Point de départ : deux immeubles parisiens intouchés depuis les années 60. Objectif : réduire les consommations énergétiques, améliorer la qualité de vie. Problème : 142 familles dans les lieux. Solution : l’isolation thermique par l’extérieur.

Article Claire Leloy – Photos : Agence Lair et Roynette / AlexisToureau

Contexte : Plan Climat

On ne le sait sans doute pas assez : la ville de Paris s’est engagée précocement dans un réel effort pour atteindre le facteur 4 (depuis 2005). Cet effort se concrétise à travers un « Plan Climat » et vise, entre autres objectifs, l’amélioration du parc existant en tirant les bâtiments vers plus de sobriété énergétique. Comment ? Avec des programmes de rénovation ambitieux, des subventions venant soutenir les initiatives les plus volontaires. Comme les autres bâtiments, les logements sociaux doivent diminuer leurs consommations énergétiques et émissions de GES (à hauteur de 30 %) et intégrer les énergies renouvelables.

C’est dans ce contexte que le bailleur social Elogie s’est lancé dans un projet de rénovation/ restructuration de deux immeubles de logements sociaux, situés rue Tlemcen et rue des Amandiers dans le 20° arrondissement parisien. Cet ensemble immobilier correspond trait pour trait à l’écrasante majorité des bâtiments en ce moment rénovés : construits après les années 50, mais avant la seconde réglementation thermique (1988), ils présentent d’importantes faiblesses du point de vue de l’enveloppe... et en conséquence, dépensent trop d’énergie pour un confort médiocre.

Etats des lieux

Les deux immeubles, bien que voisins et partageant un même jardin, se présentent comme deux entités totalement distinctes sans lien apparent. Le jardin ne présente pas d’intérêt particulier et il est d’ailleurs considéré comme un lieu de passage.

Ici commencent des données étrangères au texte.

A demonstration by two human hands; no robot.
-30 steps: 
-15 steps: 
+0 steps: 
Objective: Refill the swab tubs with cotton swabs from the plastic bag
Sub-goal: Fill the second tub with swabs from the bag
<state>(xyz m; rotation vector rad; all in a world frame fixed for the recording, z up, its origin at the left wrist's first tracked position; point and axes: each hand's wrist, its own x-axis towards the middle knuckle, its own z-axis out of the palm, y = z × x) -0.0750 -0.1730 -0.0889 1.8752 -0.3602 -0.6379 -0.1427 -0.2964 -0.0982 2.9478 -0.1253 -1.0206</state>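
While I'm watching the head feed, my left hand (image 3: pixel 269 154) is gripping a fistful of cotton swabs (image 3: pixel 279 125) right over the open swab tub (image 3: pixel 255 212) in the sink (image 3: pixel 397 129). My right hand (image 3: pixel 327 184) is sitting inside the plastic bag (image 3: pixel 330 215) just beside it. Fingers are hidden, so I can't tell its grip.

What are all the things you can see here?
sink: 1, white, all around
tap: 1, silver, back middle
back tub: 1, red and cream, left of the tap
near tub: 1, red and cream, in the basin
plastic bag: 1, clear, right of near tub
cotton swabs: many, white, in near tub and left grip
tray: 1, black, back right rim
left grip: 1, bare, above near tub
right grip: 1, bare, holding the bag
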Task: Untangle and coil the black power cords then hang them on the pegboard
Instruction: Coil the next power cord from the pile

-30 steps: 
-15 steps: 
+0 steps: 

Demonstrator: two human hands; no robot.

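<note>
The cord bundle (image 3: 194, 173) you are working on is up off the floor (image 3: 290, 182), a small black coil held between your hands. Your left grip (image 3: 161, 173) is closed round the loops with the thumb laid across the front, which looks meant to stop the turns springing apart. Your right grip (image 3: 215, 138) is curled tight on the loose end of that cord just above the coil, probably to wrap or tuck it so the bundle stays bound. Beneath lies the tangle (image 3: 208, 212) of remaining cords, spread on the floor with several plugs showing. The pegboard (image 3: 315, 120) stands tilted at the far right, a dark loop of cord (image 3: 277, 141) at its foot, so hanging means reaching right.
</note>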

Si les deux bâtiments n’ont pas été construits en même temps, ils présentent des profils sensiblement comparables : une structure de type poteau-poutre en béton, des parois en béton ne comptant aucun matériau isolant et la multiplication de balcons saillants, bien connus pour générer des problèmes de ponts thermiques au niveau des nez de dalles. Les résistances thermiques des parois opaques en contact direct avec l’extérieur varient ainsi entre 0,4 et 0,6 m².K/W... soulignons que la RT pour l’existant (ici c’est la version RT globale qui nous intéresse, vu la surface à rénover) impose un R minimum de 2,22 m².K/W pour les parois verticales et de 2,94 m².K/W pour les planchers hauts et toitures terrasses. Côté menuiseries, l’immeuble de la rue Tlemcen disposait de doubles vitrages PVC (âgés de plus de vingt ans, avec un faible coefficient thermique). Par contre l’immeuble de la rue des Amandiers était encore équipé de simples vitrages... Un drame thermique qui se traduit par des consommations de chauffage d’environ 180 kWh/m².an (consommations Cep de 230 à 250 kWh/m².an). En bref : il était urgent d’agir.

Ambitions

Le bailleur social Elogie entend donc réhabiliter globalement cet ensemble immobilier. Le programme repose sur différents axes :

  • amélioration de la performance thermique,
  • amélioration de la performance énergétique globale,
  • amélioration significative du confort et du cadre de vie,
  • cohérence d’ensemble en reliant les deux immeubles,
  • conformité aux exigences réglementaires en termes d’accès aux personnes à mobilité réduite, de réseaux électriques, de plomberie.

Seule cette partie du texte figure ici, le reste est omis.